The echoes faded into silence. Wiki looked around, beset by the same sense of oncoming calamity he'd felt when his instincts had been trying to warn him that there was a shark in the water. Then he turned into the galley, looking for some hint of where Festin had gone. The fire was still hot, and there were chunks of salt meat simmering in two great caldrons on top of the stove. It was as if the Acadian had just stepped out the door.

Because of that instinctive sense of impending doom, Wiki reached up, plucked his
taiaha
off the two hooks where it rested, and then turned, looking out the doorway. Out of habit, he held the weapon at a slight diagonal across his body, the pointed tongue downward, and the killing blade uppermost. There was a slight sound from behind him—or behind the galley shed. He turned, and something in the grate caught his eye—scorched wood, and the dull gleam of hot metal. He hunkered down, putting his
taiaha
on the floor, and gingerly hauled it out of the embers. It was a skinning knife—and he was almost sure that it was the same long knife that he had plucked out of Kingman's dead thigh.

The memory of that awful moment when he had bent to cut the rope that held Kingman to the bottom of the sea and the shark had bulleted past was so vivid that the rush of brutal movement from behind seemed almost inevitable. A hard arm hooked around his neck, dragging back his chin, and he glimpsed the flash of a knife from the corner of his eye. Wiki felt just a touch of searing pain under his left ear before his knees flexed powerfully, straightening his legs. With one violent movement he threw himself backward on top of his assailant.

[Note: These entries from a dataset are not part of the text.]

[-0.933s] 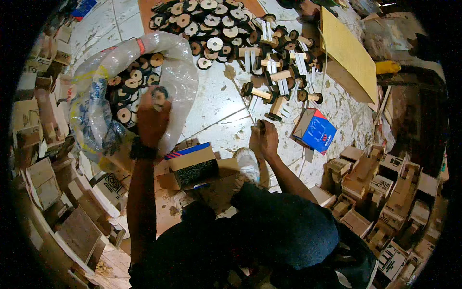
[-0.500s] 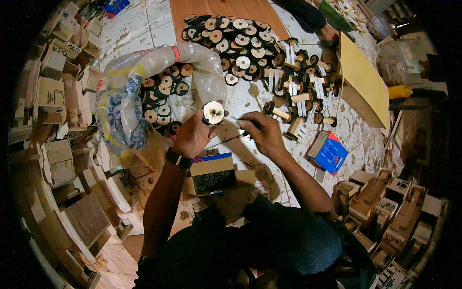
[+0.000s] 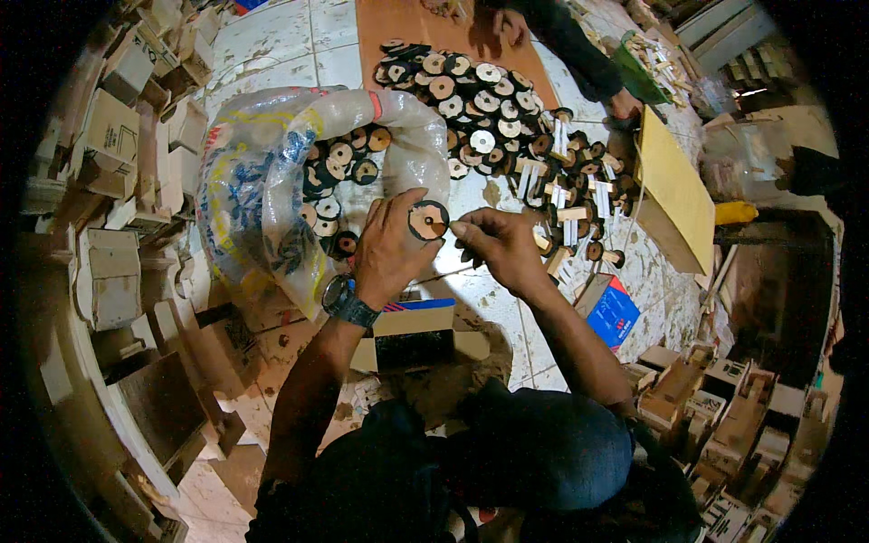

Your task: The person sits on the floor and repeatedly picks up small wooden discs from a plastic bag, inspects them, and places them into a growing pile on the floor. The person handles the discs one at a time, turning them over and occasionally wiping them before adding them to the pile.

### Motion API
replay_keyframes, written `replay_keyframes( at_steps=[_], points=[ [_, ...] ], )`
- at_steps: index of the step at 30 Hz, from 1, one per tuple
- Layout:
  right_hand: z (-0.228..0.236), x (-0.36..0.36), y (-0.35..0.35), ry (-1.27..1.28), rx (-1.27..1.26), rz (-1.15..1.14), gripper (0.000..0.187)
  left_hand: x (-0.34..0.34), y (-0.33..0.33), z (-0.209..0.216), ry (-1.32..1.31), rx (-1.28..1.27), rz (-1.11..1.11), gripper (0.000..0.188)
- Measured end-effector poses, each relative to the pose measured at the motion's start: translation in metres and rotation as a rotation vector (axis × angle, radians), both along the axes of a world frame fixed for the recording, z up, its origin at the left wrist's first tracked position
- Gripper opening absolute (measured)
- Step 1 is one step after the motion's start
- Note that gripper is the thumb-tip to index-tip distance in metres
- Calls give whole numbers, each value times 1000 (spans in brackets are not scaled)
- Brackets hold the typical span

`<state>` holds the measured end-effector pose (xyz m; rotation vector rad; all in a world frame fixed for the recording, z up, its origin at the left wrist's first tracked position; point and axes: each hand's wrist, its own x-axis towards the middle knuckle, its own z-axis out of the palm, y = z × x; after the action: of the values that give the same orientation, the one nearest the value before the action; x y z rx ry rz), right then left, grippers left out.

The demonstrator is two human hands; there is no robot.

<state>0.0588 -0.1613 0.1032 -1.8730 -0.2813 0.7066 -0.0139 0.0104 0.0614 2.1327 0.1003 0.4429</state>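
Note:
My left hand (image 3: 396, 242) grips a round wooden disc (image 3: 424, 220) with a black rim, its tan face with a centre hole turned up. Close against the disc's right side, my right hand (image 3: 502, 246) has thumb and forefinger pinched together at something small and thin near the centre; I cannot make out what it is. Below my hands stands an opened cardboard box (image 3: 425, 317) with a dark inside. Left of the disc, a clear plastic sack (image 3: 258, 195) with its mouth rolled back holds several similar discs (image 3: 337, 154).
Beyond my hands lies a heap of black-rimmed discs (image 3: 482, 140), partly on a brown board (image 3: 389, 23). Spool-like wooden pieces (image 3: 572, 214), a blue box (image 3: 614, 312) and a yellow panel (image 3: 674, 195) are to the right. Another person's hand (image 3: 513, 27) shows at the top. Wooden parts (image 3: 113, 271) line the left.
My left hand has turned over, and the disc shows a tan face instead of a pale one. My right fingers have come up against the disc. Another person's hand has appeared at the top.

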Motion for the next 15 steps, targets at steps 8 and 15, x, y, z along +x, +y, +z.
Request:
replay_keyframes(
  at_steps=[8,15],
  points=[
    [17,4,29,-208,-257,99,28,1,3,13,-174,89,-125,71],
    [4,38,45,-42,-1,180,46,14,14,12,-130,-9,-13,72]
  ],
)
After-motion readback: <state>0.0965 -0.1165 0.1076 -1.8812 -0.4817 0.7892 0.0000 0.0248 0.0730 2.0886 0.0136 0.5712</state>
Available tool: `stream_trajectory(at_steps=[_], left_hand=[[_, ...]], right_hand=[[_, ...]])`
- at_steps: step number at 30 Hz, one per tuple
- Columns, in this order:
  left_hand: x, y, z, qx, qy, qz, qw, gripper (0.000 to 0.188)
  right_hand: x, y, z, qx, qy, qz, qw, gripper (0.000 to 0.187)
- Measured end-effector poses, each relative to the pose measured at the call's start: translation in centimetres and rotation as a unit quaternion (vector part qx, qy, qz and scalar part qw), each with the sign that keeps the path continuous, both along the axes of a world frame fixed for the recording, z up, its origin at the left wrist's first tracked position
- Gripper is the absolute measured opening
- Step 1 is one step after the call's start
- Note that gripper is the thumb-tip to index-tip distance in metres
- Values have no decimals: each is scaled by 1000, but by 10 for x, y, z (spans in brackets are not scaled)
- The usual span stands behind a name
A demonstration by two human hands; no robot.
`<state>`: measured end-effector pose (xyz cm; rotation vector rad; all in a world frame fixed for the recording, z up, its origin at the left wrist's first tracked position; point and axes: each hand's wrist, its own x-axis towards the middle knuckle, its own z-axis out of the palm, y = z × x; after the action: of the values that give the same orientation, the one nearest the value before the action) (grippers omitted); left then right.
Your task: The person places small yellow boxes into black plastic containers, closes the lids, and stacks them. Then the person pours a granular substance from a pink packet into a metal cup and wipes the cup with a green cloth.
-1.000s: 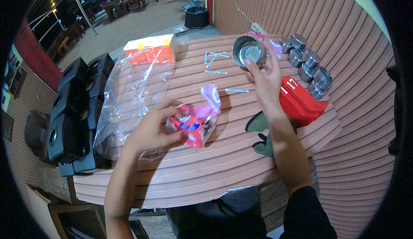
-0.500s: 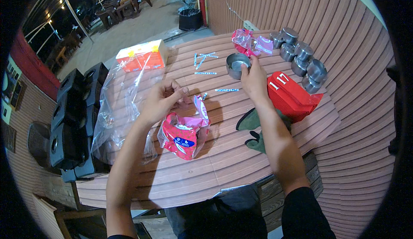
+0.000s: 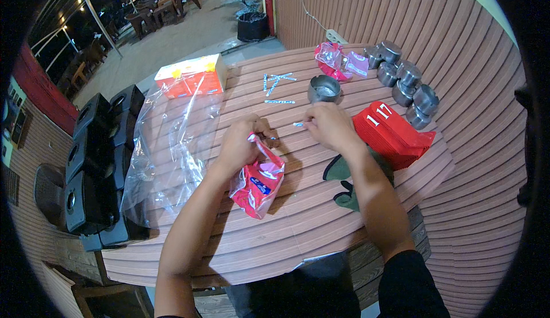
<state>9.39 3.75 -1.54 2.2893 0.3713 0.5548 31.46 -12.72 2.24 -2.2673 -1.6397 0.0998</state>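
My left hand (image 3: 243, 141) is closed at the top of a crumpled pink plastic bag (image 3: 259, 189), which stands on the table below it. A small blue-and-white piece (image 3: 274, 139) shows by its fingertips. In my right hand (image 3: 329, 124), the fingers pinch a slim blue-and-white stick (image 3: 298, 124), mostly hidden by the hand. Just beyond the right hand stands a round metal cup (image 3: 324, 89), its open top facing up. Several more such sticks (image 3: 279, 101) lie on the table left of the cup.
Several metal cups (image 3: 408, 73) are stacked at the right, near a red folded cloth item (image 3: 389, 135) and green gloves (image 3: 338, 170). A second pink bag (image 3: 332, 60) lies behind. Clear plastic sheeting (image 3: 172, 157), an orange-white box (image 3: 192, 76) and black boxes (image 3: 91, 157) are at left.
My right hand has let go of the metal cup, come nearer and pinched a stick off the table. The left hand has moved right and down onto the pink bag's top.
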Motion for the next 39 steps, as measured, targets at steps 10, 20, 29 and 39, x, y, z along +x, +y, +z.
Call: stream_trajectory(at_steps=[10, 20, 29, 39], left_hand=[[-25, 22, 60, -17, 19, 62, 998, 20], [-42, -31, 103, 0, 45, -111, 993, 19], [-37, -44, 100, 72, 149, -135, 977, 25], [-57, -21, 120, 61, 157, -108, 980, 30]], right_hand=[[1, 24, -3, -11, -89, 62, 994, 27], [11, 101, 5, 20, -83, 117, 989, 22], [7, 104, -7, -27, -149, 115, 982, 23], [-12, 46, 98, -54, 71, 238, 967, 24]])
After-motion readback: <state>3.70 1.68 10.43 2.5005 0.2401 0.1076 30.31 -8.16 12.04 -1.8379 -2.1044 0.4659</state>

As the blade left his neck he rolled over, frantically grabbing about the floor for his
taiaha.
Meantime, his attacker came to his feet faster than seemed possible, both arms wide, one hand holding Forsythe's knife, the other gripping the knife Wiki had plucked from the grate. It was hot—Wiki could see the skin of Alphabet Green's hand whitening and crinkling where he held it, but Alphabet didn't seem to notice the pain. Instead, his glare was fixed on Wiki's face. Not a word was said. He charged at Wiki again, and again Wiki rolled away from the long knife, still groping for his
taiaha
but forced by another attack to roll away from it.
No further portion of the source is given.